La récente envolée des prix du pétrole ne semble pas avoir déstabilisé les principales places boursières d’Asie. Alors que le cours du baril de pétrole poursuit sa progression, dopé par un contexte géopolitique tendu et une demande mondiale soutenue, les Bourses asiatiques ont affiché une résistance remarquée lors des dernières séances. Cette dynamique étonne certains observateurs, qui s’attendaient à une réaction plus marquée des marchés à cette flambée de l’or noir.
Lundi matin, les indices phares de la région, tels que le Nikkei à Tokyo, le Hang Seng à Hongkong ou encore le Kospi à Séoul, ont ouvert en légère hausse, ou sont parvenus à limiter leurs pertes malgré la pression exercée par la hausse des coûts de l’énergie. Le secteur technologique, en particulier, a continué de tirer son épingle du jeu, porté par l’engouement autour de l’intelligence artificielle et du rebond de la consommation électronique dans la région.
Les investisseurs asiatiques semblent, pour l’heure, moins inquiets que leurs homologues occidentaux à l’égard de la flambée des prix du pétrole. « Toutes choses étant égales par ailleurs, les économies asiatiques ont mieux résisté aux chocs pétroliers récents, grâce à des politiques énergétiques diversifiées et des réserves stratégiques importantes », analyse Li Wang, économiste pour une grande banque continentale.
Ce retournement dans la perception du risque s’expliquerait aussi par la solidité de la croissance chinoise observée au premier trimestre. Malgré de multiples incertitudes, la deuxième économie mondiale a affiché une progression du PIB supérieure aux attentes, portée notamment par le secteur manufacturier et une reprise graduelle de la demande intérieure. Ce dynamisme a rassuré les acteurs du marché, même si le pays demeure l’un des premiers importateurs mondiaux de pétrole, et donc très sensible à toute variation de prix sur le marché international.

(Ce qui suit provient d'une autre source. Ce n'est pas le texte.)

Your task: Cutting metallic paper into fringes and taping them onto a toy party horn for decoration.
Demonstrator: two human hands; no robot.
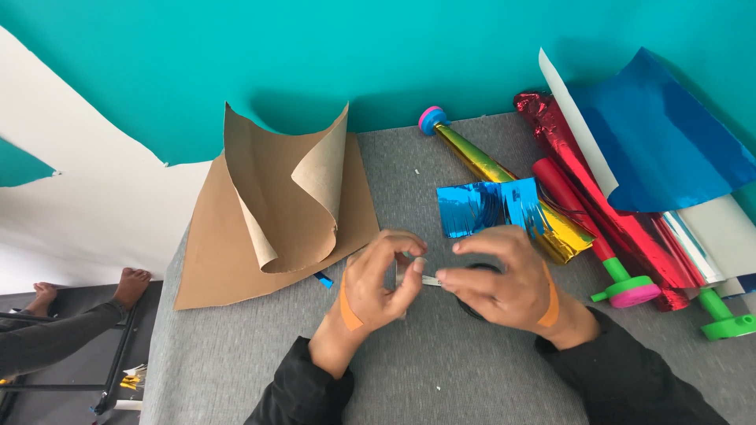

Les banques centrales asiatiques, de leur côté, s’efforcent de rassurer les marchés. Plusieurs responsables monétaires, notamment au Japon et en Corée du Sud, ont réaffirmé leur engagement à surveiller de près les pressions inflationnistes susceptibles de résulter d’une augmentation prolongée de l’énergie. Pour l’heure, aucun resserrement monétaire d’ampleur n’est attendu dans l’immédiat, ce qui a également contribué à soutenir l’appétit des investisseurs pour les actifs risqués.
Cependant, des nuages pourraient obscurcir l’horizon. Certains analystes mettent en garde contre les effets différés d’un baril durablement élevé sur les marges des entreprises, les coûts de transport ou encore l’inflation importée. Si le rebond du pétrole devait se confirmer dans la durée, certains pays fortement dépendants des importations énergétiques, comme le Japon ou l’Inde, pourraient voir leur balance commerciale et la dynamique de leur devise se fragiliser.
Pour l’instant, la thèse d’une Asie résiliente à la flambée pétrolière fait consensus sur des marchés soucieux de scruter le moindre indicateur macroéconomique et l’évolution des tensions internationales. Mais beaucoup s’accordent à dire que la vigilance reste de mise : tout retournement brusque du marché du pétrole, combiné à un accroissement des risques géopolitiques, pourrait rapidement refreiner l’optimisme actuel.